Is Royal Wedding Under Cost Constraints?

VIDEO: Royal Wedding Countdown*

Prince William and Kate Middleton's wedding is expected to be one of the biggest events of 2011, but it will not be a time of blind spending for the king- and queen-to-be, according to a royal expert.

"There are constraints involved," former Buckingham palace spokesman Dickie Arbiter told "Good Morning America." "William and Kate are going to be aware they're under the microscope in terms of costs."

Prince Charles announced the engagement of his son Prince William to long-time girlfriend Kate Middleton early Tuesday, sending the entire British nation and an international media into a wedding-warped frenzy as to where and when the wedding will be held, and what it will cost.

But the island nation has been reeling from the global economic downturn and recently slashed $130 billion in spending, and half a million public sector jobs, focusing special atttention on what the royal blowout might cost, and who will pay for it.

Estimates for the ceremony's price tag range wildly -- from around $20 million to $75 million.

"There are all sorts of figures being banded about.
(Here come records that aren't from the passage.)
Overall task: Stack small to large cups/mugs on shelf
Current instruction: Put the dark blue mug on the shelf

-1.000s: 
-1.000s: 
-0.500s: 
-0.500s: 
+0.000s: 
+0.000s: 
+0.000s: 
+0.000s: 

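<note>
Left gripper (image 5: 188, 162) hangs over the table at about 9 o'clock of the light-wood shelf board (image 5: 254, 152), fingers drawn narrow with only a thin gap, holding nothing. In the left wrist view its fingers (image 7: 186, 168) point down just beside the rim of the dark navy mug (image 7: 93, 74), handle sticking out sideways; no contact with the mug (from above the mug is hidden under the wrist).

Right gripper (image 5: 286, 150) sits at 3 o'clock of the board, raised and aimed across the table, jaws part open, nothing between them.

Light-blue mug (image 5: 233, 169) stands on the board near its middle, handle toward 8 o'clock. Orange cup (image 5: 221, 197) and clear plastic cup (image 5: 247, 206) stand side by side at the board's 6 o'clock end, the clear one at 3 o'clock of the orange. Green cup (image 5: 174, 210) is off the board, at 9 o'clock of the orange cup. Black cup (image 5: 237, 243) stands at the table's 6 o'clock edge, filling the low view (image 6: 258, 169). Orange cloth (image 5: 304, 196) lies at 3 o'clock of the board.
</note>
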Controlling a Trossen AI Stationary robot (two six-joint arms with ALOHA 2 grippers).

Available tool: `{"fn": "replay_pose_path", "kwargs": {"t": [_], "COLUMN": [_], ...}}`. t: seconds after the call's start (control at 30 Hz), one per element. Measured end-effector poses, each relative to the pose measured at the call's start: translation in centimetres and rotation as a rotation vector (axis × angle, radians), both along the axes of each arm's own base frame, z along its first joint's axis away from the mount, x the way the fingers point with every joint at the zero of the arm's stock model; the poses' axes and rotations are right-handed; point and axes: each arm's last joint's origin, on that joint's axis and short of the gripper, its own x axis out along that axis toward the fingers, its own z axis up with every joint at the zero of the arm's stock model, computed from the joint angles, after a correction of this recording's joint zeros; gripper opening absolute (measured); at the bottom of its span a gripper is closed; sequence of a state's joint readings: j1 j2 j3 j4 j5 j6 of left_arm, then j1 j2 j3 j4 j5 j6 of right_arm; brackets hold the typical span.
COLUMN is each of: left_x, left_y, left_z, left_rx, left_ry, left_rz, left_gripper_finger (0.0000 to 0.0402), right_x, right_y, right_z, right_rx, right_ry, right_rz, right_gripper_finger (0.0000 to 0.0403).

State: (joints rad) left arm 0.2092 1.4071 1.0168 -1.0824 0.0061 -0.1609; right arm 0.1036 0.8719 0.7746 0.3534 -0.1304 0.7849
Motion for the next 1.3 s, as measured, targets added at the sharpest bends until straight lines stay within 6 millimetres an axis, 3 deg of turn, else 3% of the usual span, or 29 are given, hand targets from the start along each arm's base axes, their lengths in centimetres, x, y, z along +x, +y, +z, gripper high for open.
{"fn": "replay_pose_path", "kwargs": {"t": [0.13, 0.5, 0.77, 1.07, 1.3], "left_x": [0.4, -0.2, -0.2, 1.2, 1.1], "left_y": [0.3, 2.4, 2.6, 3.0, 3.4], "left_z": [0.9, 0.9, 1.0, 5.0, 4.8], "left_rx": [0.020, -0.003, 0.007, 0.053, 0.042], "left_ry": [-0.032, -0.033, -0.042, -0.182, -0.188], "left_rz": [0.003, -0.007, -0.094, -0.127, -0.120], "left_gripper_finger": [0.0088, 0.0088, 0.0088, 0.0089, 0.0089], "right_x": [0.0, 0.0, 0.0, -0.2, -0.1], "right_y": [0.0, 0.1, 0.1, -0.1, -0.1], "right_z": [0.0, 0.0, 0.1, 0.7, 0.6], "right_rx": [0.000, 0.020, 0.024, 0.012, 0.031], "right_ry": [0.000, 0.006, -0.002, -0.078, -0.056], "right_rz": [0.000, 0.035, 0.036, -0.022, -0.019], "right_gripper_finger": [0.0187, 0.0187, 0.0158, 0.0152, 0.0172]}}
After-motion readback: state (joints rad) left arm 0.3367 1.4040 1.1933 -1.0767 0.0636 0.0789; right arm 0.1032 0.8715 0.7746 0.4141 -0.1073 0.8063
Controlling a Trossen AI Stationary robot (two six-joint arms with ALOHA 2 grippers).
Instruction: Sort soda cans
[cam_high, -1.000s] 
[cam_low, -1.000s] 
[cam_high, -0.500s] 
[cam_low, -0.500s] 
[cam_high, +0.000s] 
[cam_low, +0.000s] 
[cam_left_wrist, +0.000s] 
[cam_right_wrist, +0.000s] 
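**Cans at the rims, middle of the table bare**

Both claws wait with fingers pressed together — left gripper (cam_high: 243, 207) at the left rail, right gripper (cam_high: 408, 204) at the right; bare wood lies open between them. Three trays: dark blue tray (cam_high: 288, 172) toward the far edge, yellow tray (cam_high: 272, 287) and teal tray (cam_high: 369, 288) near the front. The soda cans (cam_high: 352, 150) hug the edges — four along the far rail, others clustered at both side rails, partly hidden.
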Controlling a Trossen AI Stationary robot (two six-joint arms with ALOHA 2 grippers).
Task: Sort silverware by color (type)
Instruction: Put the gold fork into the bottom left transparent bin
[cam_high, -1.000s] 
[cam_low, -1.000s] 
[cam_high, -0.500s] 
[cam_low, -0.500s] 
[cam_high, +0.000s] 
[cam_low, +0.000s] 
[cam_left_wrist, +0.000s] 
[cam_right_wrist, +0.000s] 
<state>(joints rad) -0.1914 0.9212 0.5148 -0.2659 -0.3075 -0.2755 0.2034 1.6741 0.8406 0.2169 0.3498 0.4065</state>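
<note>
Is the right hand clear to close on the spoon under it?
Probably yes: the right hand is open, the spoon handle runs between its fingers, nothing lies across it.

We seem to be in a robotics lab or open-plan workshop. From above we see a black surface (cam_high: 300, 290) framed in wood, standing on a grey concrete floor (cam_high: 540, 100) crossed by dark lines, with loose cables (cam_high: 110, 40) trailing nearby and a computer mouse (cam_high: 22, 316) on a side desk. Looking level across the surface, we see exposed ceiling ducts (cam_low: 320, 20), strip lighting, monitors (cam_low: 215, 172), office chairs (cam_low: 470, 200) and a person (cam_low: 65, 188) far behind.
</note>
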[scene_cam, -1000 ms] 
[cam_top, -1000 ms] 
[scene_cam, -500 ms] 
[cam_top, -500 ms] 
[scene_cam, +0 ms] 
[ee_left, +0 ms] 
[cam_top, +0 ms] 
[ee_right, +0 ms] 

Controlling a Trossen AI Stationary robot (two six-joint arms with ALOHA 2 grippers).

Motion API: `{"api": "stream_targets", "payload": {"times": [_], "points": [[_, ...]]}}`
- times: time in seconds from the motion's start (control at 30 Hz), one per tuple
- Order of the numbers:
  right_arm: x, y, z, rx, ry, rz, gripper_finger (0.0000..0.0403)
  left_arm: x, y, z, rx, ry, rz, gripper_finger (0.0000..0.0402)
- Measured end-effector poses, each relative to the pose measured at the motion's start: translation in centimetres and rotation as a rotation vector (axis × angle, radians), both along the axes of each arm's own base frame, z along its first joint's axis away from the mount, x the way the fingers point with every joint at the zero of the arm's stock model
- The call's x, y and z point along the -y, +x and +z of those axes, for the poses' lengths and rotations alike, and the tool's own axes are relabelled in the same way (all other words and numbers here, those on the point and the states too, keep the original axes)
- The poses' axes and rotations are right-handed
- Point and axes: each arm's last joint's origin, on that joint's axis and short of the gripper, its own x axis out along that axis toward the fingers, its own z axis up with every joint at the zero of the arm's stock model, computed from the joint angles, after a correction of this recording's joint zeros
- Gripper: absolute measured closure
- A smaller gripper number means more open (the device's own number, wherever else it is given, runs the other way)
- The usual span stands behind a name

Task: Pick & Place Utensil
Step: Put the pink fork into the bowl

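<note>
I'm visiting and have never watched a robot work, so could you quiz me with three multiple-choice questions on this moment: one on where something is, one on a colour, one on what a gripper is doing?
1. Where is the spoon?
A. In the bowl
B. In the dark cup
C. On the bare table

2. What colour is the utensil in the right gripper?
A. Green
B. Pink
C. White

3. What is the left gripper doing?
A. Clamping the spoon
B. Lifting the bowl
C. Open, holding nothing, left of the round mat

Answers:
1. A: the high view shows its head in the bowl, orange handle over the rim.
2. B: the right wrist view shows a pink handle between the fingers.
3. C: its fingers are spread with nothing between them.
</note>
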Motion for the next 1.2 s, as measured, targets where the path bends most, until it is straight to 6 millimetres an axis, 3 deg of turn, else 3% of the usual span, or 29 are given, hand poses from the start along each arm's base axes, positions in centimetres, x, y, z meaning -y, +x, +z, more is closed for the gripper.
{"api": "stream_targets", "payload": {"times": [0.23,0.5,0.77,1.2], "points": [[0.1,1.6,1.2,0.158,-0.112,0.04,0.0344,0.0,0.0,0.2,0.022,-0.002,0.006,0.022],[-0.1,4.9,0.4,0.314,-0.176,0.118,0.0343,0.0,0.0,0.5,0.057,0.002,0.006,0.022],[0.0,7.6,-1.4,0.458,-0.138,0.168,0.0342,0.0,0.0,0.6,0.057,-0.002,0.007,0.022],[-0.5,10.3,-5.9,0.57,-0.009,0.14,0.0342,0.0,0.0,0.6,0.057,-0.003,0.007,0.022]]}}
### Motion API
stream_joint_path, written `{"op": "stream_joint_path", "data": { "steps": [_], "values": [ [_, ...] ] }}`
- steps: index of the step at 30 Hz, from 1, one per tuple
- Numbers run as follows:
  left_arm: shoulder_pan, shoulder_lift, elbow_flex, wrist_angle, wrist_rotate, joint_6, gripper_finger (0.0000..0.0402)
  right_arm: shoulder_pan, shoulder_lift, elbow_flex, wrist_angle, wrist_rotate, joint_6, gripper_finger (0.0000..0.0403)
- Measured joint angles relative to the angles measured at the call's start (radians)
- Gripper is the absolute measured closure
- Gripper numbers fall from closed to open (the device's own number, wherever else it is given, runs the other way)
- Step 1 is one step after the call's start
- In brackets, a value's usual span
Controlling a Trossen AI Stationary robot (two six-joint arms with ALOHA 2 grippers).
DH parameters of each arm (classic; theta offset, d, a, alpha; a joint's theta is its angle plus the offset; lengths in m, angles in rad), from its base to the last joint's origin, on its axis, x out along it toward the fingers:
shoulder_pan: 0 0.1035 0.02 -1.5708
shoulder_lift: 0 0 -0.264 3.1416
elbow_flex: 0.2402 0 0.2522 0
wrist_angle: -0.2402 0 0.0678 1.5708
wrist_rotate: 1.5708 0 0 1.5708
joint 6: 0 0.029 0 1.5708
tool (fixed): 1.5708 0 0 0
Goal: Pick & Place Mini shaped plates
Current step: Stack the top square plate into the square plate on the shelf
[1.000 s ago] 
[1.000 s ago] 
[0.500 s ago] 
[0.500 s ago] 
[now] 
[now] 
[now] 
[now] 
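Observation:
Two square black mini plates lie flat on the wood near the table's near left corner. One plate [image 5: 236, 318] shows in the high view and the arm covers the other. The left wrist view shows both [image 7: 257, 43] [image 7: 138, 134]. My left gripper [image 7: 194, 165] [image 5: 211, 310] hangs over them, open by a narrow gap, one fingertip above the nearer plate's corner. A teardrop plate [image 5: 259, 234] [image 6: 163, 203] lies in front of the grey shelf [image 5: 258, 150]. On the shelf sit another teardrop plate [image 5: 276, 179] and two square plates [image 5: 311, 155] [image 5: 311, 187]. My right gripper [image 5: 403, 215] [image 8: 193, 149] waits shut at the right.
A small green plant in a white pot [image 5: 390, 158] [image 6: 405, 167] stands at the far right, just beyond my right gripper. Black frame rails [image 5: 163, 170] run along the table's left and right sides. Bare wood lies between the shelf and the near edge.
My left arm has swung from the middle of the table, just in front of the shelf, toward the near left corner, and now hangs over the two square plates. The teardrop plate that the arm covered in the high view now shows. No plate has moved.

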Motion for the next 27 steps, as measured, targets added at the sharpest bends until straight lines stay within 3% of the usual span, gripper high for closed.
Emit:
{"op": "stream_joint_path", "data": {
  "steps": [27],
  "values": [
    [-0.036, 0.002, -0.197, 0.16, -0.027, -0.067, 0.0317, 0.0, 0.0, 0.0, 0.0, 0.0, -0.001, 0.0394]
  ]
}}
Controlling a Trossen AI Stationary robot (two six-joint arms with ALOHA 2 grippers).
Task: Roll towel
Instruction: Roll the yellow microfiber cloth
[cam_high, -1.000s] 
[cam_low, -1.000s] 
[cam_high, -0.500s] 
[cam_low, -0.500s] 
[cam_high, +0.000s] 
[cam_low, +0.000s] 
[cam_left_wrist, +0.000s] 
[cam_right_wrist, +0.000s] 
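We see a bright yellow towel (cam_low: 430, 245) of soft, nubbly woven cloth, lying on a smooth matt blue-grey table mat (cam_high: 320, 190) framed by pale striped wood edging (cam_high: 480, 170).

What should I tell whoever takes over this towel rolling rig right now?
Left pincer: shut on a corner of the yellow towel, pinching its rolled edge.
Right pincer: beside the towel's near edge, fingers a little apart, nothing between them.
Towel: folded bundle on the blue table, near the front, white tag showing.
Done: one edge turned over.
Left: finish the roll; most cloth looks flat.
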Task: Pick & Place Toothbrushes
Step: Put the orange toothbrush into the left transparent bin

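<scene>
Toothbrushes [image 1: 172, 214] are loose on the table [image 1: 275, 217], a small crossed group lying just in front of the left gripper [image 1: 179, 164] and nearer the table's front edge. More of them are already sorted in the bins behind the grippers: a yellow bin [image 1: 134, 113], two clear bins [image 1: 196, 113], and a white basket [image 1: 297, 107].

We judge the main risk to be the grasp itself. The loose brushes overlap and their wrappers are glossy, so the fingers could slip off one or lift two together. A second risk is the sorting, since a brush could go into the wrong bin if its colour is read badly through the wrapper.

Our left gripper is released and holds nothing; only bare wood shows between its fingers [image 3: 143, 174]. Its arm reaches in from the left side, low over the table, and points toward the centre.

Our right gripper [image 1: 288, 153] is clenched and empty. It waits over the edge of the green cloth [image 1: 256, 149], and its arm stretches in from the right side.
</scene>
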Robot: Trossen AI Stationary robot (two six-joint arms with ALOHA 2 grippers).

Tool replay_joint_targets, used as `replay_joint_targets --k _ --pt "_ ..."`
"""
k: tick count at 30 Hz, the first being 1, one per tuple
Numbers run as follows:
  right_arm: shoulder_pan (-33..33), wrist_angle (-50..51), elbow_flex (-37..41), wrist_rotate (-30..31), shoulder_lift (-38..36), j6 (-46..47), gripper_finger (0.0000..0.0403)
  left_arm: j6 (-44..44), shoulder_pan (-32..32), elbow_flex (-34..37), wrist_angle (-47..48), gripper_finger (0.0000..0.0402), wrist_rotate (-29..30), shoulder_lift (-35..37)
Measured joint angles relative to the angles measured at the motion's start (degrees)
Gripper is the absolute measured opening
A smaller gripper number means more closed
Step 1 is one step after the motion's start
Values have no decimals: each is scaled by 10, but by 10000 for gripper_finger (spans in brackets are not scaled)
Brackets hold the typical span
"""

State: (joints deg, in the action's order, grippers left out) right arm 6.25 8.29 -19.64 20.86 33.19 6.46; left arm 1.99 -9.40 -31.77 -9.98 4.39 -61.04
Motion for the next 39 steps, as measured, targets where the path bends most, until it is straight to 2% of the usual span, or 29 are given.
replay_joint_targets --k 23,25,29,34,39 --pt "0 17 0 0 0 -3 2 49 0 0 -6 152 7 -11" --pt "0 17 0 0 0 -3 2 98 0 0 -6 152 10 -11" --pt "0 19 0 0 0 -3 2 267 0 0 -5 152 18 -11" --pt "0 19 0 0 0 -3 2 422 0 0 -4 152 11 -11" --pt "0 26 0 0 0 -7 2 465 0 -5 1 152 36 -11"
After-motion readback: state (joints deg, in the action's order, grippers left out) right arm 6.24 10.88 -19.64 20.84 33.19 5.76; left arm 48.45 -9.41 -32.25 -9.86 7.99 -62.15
Someone was talking about 30 million pounds 30 years ago for the wedding of Charles and Diana. It was nowhere near that, and it won't reach that sort of figure now," Arbiter said.

William's father, Prince Charles, is expected to pick up most of the check for the wedding, including a possible donation from the queen. But security costs, which have been estimated well into the millions of pounds, will be paid by police and government agencies, Arbiter said.

But the wedding is also expected to give a helpful boost to England's economy, reportedly bringing in as much as 620 million pounds in the form of tourism and consumer spending, according to one retail researcher.

Middleton Photographed at Westminister Abbey

As to where the wedding will be held, rumors that the happy couple could say their vows in Westminster Abbey gained traction Wednesday when The Daily Mail snapped pictures of the bride-to-be leaving the historic church.

Arbiter said the abbey would make a logical place for the wedding due to its proximity to Buckingham palace.

"Westminster is a good option. ... It's good for planning security, good for a carriage ride," he said.

It would also make for an emotional return to Westminster. It was the same place he said his final goodbyes to his mother, the late Princess Diana, at her funeral in 1997.

According to Arbiter, the abbey can hold nearly 3,000 guests, but it could still be months before the much-anticipated guest list is made public.

"What you've got to remember is that you've got guests William and Kate want to invite, there are guests that William and Kate have got to invite because there's the commonwealth aspect, there are world leaders that have to be considered, there are friends there are family. So they're already thinking about that," he said.

After much speculation about the timing of the wedding, today rumors are swirling that March could be magic month, Arbiter said.

"There's a lot of speculation that it's going to be a summer wedding, but I think it's very telling in the announcement that the palace put out yesterday that it could be a spring wedding," royal expert Katie Nicholl told "GMA" Tuesday. "And royal engagement announcements by tradition are short. So I wouldn't rule out seeing something perhaps as early as March or April.